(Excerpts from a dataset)
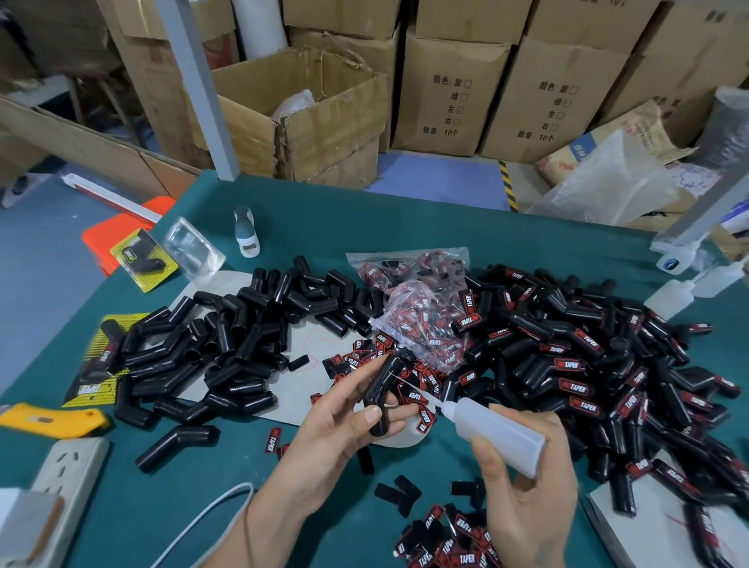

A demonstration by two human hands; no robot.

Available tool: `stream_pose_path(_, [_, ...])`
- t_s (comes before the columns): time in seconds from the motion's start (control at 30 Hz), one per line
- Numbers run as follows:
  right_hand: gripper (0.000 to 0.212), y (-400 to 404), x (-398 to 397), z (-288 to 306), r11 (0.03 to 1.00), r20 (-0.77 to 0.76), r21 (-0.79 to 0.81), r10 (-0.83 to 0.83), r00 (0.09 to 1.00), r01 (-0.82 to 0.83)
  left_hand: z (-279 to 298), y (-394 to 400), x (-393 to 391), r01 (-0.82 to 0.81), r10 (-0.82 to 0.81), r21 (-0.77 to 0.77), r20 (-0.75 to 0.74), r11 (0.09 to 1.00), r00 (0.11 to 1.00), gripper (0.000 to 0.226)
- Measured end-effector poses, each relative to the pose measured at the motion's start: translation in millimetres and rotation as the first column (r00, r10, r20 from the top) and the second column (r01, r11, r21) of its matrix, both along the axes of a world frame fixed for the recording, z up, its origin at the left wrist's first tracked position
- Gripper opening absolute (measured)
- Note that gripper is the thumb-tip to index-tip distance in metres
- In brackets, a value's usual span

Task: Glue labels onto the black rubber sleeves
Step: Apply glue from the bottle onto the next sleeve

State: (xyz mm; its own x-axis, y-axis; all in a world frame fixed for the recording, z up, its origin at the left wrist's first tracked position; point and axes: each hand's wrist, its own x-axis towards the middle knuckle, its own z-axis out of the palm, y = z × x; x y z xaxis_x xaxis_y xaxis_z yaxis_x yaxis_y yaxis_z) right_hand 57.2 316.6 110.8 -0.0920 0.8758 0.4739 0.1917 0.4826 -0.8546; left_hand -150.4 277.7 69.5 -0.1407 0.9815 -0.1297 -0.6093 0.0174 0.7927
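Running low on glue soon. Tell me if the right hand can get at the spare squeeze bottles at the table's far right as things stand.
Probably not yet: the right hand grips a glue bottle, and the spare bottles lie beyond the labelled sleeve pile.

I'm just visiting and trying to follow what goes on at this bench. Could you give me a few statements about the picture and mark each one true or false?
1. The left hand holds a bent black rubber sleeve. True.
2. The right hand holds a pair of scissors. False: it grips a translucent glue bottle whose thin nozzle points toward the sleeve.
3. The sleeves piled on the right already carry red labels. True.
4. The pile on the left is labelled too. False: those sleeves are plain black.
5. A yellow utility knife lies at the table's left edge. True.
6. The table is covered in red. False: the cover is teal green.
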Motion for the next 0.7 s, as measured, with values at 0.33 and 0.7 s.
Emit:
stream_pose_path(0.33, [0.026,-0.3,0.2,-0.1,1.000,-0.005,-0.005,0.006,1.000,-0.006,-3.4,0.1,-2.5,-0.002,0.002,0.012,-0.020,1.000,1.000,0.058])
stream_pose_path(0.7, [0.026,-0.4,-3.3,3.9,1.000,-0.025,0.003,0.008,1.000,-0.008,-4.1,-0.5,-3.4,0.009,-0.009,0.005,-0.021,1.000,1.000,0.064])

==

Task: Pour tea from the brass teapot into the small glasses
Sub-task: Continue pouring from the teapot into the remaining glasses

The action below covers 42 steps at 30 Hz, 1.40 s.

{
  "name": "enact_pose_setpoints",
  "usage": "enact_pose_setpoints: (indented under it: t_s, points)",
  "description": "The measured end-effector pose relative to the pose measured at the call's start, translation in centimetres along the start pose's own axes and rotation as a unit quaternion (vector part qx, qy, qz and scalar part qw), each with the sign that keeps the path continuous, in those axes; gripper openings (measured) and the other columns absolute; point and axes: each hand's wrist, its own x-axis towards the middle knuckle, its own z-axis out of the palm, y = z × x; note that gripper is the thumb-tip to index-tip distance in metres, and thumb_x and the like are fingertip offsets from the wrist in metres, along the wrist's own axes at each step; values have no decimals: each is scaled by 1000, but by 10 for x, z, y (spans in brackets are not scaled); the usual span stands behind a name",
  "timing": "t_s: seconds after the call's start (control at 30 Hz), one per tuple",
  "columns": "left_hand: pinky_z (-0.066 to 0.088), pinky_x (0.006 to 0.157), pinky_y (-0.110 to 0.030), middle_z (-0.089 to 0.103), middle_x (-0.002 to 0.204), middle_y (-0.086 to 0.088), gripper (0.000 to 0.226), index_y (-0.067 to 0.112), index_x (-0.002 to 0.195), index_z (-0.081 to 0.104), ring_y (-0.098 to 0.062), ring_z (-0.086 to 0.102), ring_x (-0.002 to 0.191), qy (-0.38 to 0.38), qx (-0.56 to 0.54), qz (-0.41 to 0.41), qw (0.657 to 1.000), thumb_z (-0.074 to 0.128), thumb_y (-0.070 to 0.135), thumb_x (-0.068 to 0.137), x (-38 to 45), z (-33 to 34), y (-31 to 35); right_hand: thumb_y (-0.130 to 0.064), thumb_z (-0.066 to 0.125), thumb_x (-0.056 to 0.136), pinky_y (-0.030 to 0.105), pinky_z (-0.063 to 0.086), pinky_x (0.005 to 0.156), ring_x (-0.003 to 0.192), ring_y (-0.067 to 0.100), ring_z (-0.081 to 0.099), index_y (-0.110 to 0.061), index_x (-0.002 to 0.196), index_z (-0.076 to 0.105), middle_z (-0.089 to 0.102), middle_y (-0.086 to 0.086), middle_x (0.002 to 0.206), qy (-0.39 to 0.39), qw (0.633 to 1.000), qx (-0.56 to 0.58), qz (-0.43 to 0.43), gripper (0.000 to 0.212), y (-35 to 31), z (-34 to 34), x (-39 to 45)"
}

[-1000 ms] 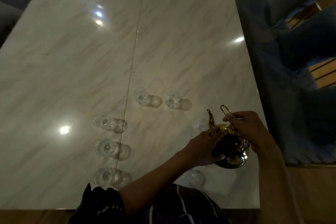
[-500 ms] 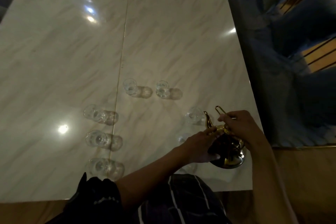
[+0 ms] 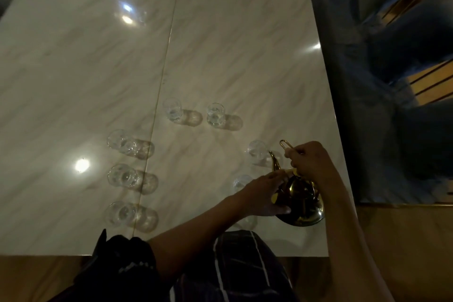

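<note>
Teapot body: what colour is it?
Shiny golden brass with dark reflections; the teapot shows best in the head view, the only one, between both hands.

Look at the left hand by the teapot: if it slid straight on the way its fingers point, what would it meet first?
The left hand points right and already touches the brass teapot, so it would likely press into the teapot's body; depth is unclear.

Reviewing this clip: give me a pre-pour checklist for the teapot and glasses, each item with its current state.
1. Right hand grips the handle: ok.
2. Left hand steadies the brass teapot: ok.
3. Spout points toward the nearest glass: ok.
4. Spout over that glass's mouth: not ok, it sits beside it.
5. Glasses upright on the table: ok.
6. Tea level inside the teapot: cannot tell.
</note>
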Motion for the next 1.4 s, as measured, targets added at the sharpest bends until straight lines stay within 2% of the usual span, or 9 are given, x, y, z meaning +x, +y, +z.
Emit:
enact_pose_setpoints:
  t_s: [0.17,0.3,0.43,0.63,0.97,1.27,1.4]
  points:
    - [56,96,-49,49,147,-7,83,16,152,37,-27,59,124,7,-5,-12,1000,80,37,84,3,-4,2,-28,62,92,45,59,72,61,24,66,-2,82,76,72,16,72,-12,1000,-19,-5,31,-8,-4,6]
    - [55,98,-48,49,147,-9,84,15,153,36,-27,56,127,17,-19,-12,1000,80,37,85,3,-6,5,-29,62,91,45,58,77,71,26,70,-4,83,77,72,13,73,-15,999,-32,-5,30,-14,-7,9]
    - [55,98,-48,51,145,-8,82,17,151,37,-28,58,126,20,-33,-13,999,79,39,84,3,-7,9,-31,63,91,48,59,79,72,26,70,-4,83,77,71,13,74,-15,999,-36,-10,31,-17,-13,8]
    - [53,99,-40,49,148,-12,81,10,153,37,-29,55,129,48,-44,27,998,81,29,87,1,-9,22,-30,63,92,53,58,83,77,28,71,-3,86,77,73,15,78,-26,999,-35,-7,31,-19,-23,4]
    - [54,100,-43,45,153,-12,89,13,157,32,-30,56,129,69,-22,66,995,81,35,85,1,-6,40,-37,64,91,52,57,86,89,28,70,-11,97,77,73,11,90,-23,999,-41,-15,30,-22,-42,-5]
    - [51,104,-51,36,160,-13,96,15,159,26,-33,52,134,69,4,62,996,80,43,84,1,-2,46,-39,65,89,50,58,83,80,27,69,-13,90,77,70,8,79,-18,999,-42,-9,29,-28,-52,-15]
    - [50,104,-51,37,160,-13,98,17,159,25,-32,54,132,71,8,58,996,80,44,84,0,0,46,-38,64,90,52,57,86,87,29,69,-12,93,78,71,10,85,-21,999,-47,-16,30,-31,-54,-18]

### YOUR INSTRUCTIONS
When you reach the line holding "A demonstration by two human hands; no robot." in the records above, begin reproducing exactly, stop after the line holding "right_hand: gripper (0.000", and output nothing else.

### SOLUTION
A demonstration by two human hands; no robot.

Available tool: `stream_pose_path(_, [_, ...])`
- t_s (comes before the columns): time in seconds from the motion's start (control at 30 Hz), one per line
- Numbers run as follows:
  right_hand: gripper (0.000 to 0.212), y (-400 to 404), x (-398 to 397), z (-288 to 306), r11 (0.03 to 1.00), r20 (-0.77 to 0.76), r21 (-0.79 to 0.81), r10 (-0.83 to 0.83), r00 (0.09 to 1.00), r01 (-0.82 to 0.83)

That finishes the answer to the exercise.